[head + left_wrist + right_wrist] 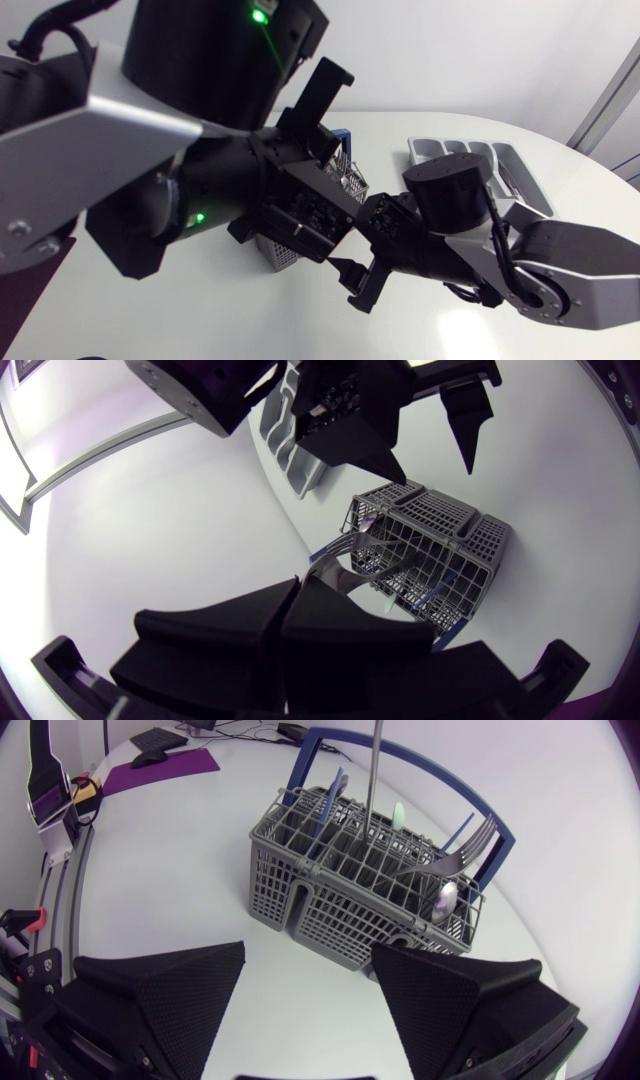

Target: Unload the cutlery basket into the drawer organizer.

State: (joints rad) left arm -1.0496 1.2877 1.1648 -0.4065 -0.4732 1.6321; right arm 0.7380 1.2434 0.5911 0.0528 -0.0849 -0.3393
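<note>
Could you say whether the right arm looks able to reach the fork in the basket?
Probably yes: the right gripper hangs open before the basket, nothing between them, and the fork sticks up above the rim.

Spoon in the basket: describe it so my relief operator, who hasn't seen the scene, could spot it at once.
On the white table, just ahead of the right pincer, stands a grey mesh basket with a blue hoop handle. At one end, a shiny oval bowl pokes above the rim: the spoon. The fork leaning over it ends in tines instead.
</note>
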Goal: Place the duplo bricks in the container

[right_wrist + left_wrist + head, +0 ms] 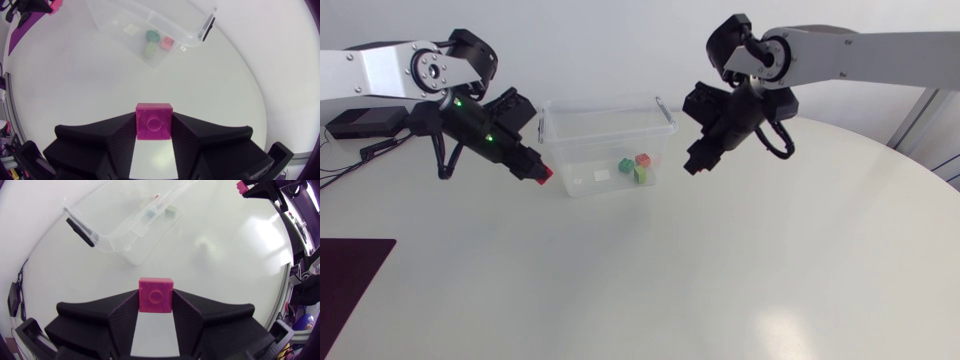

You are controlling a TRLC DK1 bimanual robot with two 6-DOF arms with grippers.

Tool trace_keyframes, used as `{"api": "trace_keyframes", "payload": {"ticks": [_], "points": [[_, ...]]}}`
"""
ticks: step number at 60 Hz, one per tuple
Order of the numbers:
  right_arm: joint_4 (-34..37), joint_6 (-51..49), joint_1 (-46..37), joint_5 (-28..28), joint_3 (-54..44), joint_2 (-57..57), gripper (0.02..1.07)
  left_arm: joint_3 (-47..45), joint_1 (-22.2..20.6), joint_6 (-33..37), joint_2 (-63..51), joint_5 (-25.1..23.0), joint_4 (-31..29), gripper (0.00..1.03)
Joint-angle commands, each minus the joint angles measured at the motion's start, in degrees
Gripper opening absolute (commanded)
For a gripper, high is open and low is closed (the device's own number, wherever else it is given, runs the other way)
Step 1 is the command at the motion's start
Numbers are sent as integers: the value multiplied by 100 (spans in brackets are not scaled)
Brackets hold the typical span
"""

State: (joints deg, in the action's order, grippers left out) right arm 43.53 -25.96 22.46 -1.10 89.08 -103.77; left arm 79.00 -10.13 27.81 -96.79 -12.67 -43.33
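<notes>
A clear plastic container stands at the back middle of the table, with a teal brick, a red brick and a green brick inside. My left gripper hangs just left of the container, shut on a pink brick. My right gripper hangs just right of it, shut on a magenta brick. In the left wrist view the container lies ahead of the left gripper. In the right wrist view the container lies ahead of the right gripper.
A black box with cables sits at the far left of the white table. A dark mat lies at the front left. The table's curved edge runs along the right side.
</notes>
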Motion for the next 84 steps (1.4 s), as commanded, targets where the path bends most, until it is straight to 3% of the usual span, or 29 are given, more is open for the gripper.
{"api": "trace_keyframes", "payload": {"ticks": [1,16,36,51,84], "points": [[86,222,75,-48,312,32,28,282,37,-356,3,-87,176,30],[33,477,162,-92,848,-91,28,678,81,-1129,-182,-148,1037,30],[-152,785,285,-232,1929,-768,28,986,-77,-1648,-498,-157,2066,30],[-345,1154,373,-285,3028,-1603,28,1794,-94,-1806,-1175,-157,2153,30],[-503,1462,303,-329,4575,-3036,28,1724,-77,-1946,-1483,-157,2646,31]]}}
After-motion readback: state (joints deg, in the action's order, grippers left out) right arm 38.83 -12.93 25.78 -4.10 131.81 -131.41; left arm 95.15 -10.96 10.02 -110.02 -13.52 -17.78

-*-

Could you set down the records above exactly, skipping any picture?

# Solution
[head + left_wrist + right_wrist] 

Target: Unload the cutlery basket into the drawer organizer.

State: (joints rad) left arm -1.0496 1.2877 1.1648 -0.4065 -0.4732 1.6321; right arm 0.7380 1.2434 0.5911 0.0528 -0.0849 -0.3393
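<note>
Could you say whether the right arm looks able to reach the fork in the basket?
Probably yes: the right gripper hangs open before the basket, nothing between them, and the fork sticks up above the rim.

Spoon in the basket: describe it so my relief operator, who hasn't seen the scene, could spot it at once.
On the white table, just ahead of the right pincer, stands a grey mesh basket with a blue hoop handle. At one end, a shiny oval bowl pokes above the rim: the spoon. The fork leaning over it ends in tines instead.
</note>
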Goal: Place the duplo bricks in the container

[right_wrist + left_wrist + head, +0 ms] 

You are controlling a TRLC DK1 bimanual robot with two 6-DOF arms with grippers.

Tool trace_keyframes, used as `{"api": "trace_keyframes", "payload": {"ticks": [_], "points": [[_, ...]]}}`
"""
ticks: step number at 60 Hz, one per tuple
Order of the numbers:
  right_arm: joint_4 (-34..37), joint_6 (-51..49), joint_1 (-46..37), joint_5 (-28..28), joint_3 (-54..44), joint_2 (-57..57), gripper (0.02..1.07)
  left_arm: joint_3 (-47..45), joint_1 (-22.2..20.6), joint_6 (-33..37), joint_2 (-63..51), joint_5 (-25.1..23.0), joint_4 (-31..29), gripper (0.00..1.03)
Joint-angle commands, each minus the joint angles measured at the motion's start, in degrees
Gripper opening absolute (commanded)
For a gripper, high is open and low is closed (the device's own number, wherever else it is given, runs the other way)
Step 1 is the command at the motion's start
Numbers are sent as integers: the value multiplied by 100 (spans in brackets are not scaled)
Brackets hold the typical span
"""

State: (joints deg, in the action's order, grippers left out) right arm 43.53 -25.96 22.46 -1.10 89.08 -103.77; left arm 79.00 -10.13 27.81 -96.79 -12.67 -43.33
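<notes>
A clear plastic container stands at the back middle of the table, with a teal brick, a red brick and a green brick inside. My left gripper hangs just left of the container, shut on a pink brick. My right gripper hangs just right of it, shut on a magenta brick. In the left wrist view the container lies ahead of the left gripper. In the right wrist view the container lies ahead of the right gripper.
A black box with cables sits at the far left of the white table. A dark mat lies at the front left. The table's curved edge runs along the right side.
</notes>
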Motion for the next 84 steps (1.4 s), as commanded, targets where the path bends most, until it is straight to 3% of the usual span, or 29 are given, more is open for the gripper.
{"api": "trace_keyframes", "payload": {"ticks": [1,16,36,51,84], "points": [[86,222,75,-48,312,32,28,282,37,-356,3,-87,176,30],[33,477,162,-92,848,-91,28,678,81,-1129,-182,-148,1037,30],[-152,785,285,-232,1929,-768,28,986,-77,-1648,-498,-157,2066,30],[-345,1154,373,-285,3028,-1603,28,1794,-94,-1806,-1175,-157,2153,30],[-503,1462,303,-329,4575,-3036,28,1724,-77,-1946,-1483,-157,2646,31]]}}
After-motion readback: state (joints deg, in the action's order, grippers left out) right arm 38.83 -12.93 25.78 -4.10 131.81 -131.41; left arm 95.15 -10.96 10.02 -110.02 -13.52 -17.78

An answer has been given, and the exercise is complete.